How to read Avalanche Bulletin

The avalanche forecast is designed for people who have taken an avalanche awareness class or preferably an Avalanche Level 1 course. This page explains the basic concepts of the forecast and how to read it.

The Danger Rating and Bottom Line




The first section shows the danger rating by elevation and a bottom line summary. This provides a general overview and broad travel advice for three elevation bands with language intended for public users of all levels of experience.   This is intended to provide an initial impression of conditions. The rest of the forecast gives more specific avalanche information you will need for more specific trip planning decisions.  For a tutorial on danger ratings click HERE.

Avalanche Problems

The next section describes the most threatening and/or common avalanche problems expected for the day.  This video provides a brief tutorial of avalanche problems.  The infographics show the avalanche type, distribution, likelihood, and size.   The text further describes the characteristics, cause, timing, location, and management strategies for the problem.  The photo gallery is updated with recent or relevant images to show what the avalanche problem or signs of instability might look like in the backcountry.  

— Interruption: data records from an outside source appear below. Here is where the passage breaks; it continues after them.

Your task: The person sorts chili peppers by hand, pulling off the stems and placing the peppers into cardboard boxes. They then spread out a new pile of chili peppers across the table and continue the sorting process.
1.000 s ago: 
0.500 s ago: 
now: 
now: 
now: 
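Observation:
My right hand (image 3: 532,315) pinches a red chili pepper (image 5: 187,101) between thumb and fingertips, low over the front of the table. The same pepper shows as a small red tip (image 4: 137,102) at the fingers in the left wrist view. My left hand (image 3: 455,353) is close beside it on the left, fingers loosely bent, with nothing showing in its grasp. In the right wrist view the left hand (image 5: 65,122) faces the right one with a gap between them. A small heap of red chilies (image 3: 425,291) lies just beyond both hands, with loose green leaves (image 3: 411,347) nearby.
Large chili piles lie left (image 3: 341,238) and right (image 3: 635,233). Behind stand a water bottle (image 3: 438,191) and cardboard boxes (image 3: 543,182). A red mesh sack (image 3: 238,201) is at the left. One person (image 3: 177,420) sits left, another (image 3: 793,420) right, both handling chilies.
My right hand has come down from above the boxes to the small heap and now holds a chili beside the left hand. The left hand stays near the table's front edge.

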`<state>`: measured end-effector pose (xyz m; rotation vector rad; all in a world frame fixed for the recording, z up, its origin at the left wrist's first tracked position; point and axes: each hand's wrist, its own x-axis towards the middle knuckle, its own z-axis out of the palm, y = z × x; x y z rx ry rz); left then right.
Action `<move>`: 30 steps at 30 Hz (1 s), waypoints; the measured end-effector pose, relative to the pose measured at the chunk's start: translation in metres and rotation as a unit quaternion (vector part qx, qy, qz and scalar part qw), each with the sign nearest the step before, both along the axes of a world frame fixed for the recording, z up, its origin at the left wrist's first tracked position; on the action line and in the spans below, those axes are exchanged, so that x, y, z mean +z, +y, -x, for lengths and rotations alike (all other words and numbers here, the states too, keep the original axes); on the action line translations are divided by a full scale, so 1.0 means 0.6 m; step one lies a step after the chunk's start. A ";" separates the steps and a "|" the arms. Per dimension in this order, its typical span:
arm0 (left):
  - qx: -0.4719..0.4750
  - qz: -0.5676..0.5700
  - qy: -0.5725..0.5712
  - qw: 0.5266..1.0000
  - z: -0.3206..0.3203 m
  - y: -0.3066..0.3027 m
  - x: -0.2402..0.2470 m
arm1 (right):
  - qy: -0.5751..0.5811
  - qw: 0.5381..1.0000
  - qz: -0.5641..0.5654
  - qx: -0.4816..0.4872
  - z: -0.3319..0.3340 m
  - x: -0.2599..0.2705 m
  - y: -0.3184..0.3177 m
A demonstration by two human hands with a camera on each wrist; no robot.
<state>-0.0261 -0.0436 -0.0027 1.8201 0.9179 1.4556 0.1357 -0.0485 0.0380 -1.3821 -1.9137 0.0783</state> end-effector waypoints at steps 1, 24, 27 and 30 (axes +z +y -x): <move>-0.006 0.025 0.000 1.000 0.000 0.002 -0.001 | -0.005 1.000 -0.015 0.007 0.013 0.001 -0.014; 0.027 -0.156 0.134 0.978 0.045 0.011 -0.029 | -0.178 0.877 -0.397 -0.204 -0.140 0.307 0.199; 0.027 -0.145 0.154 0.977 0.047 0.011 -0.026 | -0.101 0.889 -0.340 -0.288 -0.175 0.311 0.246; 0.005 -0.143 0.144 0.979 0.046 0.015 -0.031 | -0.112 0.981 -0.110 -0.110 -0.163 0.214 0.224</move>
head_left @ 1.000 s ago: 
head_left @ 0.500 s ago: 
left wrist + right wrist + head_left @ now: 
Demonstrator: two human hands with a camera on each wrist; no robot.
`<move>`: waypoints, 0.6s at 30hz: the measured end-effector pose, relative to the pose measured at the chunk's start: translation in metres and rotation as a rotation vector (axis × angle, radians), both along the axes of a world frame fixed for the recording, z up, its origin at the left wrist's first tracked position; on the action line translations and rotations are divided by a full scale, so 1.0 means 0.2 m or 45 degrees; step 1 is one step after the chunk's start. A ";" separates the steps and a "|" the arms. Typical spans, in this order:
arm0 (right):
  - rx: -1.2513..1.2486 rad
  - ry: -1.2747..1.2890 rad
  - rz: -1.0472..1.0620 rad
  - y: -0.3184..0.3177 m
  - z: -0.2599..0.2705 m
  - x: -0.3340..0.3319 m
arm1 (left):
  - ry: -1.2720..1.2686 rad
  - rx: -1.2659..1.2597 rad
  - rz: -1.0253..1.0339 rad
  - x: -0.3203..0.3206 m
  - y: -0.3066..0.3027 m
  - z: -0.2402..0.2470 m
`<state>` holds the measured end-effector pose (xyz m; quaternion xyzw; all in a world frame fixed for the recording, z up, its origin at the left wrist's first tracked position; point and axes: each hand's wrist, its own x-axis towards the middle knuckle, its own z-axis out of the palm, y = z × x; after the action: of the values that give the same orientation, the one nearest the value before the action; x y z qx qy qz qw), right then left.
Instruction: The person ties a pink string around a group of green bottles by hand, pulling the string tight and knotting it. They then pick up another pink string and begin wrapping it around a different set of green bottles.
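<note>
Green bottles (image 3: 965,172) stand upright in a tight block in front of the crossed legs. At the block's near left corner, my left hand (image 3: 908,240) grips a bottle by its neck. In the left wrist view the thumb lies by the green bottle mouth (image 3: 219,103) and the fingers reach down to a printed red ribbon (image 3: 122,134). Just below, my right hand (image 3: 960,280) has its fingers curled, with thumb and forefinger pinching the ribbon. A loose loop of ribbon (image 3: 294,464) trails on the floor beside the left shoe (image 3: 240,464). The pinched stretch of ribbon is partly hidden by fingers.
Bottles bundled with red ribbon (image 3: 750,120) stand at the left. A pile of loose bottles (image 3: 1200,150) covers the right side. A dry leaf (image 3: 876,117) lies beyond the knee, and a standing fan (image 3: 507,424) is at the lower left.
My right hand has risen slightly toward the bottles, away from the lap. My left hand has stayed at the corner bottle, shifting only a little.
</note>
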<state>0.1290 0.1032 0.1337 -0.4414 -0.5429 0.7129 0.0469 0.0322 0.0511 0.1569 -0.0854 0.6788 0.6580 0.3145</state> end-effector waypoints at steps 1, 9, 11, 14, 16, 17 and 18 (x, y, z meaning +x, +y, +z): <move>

  • Type:  Avalanche characteristics fall on a continuum, but for the purpose of simplifying travel advice, we define them into one of 9 avalanche types, defined here.  Each avalanche type has different travel advice, signs of instability, and terrain management strategies.
  • Distribution: The distribution rose represents the spatial distribution of a particular avalanche problem across the topography. The identified avalanche problem is most likely to exist in sectors colored grey. Exceptions and outliers are always possible.  You can visualize the rose as a 3-dimensional, cone-shaped mountain divided into 8 aspect octants and 3 elevation bands. 
  • Likelihood: The likelihood slider highlights the chance of an avalanche releasing within the specified distribution and time period. Two factors are integrated to define the likelihood: 1) Sensitivity to triggers and 2) Spatial distribution. Terms such as ‘unlikely’, ‘likely’, and ‘almost certain’ are used to define the scale. The chance of triggering or observing avalanches increases as you move up the scale. For our purposes, ‘Unlikely’ means that few avalanches can be triggered in avalanche terrain and natural avalanches are not expected. ‘Almost certain’ means that humans will be able to easily trigger avalanches on many slopes, and natural avalanches are expected.
  • Size: The size slider shows the expected destructive potential of an avalanche.  The size is defined by the expected range of sizes up to the largest potential avalanche for the problem in question.  Outliers are possible.  The destructive size is influenced by terrain features: longer, steeper paths are capable of producing larger avalanches under the same avalanche characteristics found on smaller slopes.